Task details: Set down the lines below exactly as they stand, please. Go from the first through the one containing "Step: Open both".

Material provided:
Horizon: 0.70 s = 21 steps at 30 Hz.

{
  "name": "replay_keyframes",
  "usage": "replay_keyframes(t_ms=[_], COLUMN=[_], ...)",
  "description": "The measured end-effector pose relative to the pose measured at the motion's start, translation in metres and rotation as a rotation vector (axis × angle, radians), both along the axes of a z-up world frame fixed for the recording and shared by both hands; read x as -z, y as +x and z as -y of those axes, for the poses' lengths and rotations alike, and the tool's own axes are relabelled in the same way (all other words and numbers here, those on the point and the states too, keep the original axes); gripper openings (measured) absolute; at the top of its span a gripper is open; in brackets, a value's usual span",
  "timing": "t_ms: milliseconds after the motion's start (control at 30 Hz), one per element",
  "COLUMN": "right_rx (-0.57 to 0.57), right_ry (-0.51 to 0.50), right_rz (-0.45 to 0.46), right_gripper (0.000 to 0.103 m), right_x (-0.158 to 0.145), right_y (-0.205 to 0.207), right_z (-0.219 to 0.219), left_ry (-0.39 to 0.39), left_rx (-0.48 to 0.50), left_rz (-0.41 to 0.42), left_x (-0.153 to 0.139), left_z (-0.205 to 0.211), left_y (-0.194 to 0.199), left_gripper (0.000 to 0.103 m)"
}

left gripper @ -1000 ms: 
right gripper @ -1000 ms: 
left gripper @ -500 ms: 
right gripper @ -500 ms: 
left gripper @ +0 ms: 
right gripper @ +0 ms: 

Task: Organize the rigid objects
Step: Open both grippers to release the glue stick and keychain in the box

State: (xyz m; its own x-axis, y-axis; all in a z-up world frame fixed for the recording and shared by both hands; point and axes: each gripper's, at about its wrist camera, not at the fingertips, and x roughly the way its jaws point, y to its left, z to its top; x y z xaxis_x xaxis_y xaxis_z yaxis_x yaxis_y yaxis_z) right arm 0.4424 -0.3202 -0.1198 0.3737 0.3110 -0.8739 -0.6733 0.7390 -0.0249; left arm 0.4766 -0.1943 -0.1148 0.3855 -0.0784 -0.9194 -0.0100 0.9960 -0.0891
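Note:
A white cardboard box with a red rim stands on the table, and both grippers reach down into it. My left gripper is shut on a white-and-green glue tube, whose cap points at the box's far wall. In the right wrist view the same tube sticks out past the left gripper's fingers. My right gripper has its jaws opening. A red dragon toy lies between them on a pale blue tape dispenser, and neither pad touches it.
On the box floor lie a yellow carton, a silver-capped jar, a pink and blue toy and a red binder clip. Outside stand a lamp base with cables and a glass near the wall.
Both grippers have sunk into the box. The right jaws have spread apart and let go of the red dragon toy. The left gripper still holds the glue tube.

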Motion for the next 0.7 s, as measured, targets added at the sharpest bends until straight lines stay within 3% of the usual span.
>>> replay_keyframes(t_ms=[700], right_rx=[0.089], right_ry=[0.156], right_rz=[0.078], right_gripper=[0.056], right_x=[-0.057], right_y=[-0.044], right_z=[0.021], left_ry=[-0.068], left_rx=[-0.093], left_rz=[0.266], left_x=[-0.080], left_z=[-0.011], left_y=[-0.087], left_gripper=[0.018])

Answer section:
Horizon: 0.70 s = 21 steps at 30 Hz.

{
  "name": "replay_keyframes",
  "usage": "replay_keyframes(t_ms=[_], COLUMN=[_], ...)",
  "description": "The measured end-effector pose relative to the pose measured at the motion's start, translation in metres and rotation as a rotation vector (axis × angle, radians), both along the axes of a z-up world frame fixed for the recording and shared by both hands; read x as -z, y as +x and z as -y of those axes, for the poses' lengths and rotations alike, and the tool's own axes are relabelled in the same way (all other words and numbers here, those on the point and the states too, keep the original axes); gripper openings (measured) absolute; at the top of its span a gripper is open; in brackets, a value's usual span",
  "timing": "t_ms: milliseconds after the motion's start (control at 30 Hz), one per element",
  "COLUMN": "right_rx (-0.57 to 0.57), right_ry (-0.51 to 0.50), right_rz (-0.45 to 0.46), right_gripper (0.000 to 0.103 m), right_x (-0.158 to 0.145), right_y (-0.205 to 0.207), right_z (-0.219 to 0.219), left_ry (-0.39 to 0.39), left_rx (-0.48 to 0.50), left_rz (-0.41 to 0.42), left_x (-0.153 to 0.139), left_z (-0.205 to 0.211), left_y (-0.194 to 0.199), left_gripper (0.000 to 0.103 m)"
}

left gripper @ -1000 ms: 
right gripper @ -1000 ms: 
left gripper @ -500 ms: 
right gripper @ -500 ms: 
left gripper @ +0 ms: 
right gripper @ +0 ms: 

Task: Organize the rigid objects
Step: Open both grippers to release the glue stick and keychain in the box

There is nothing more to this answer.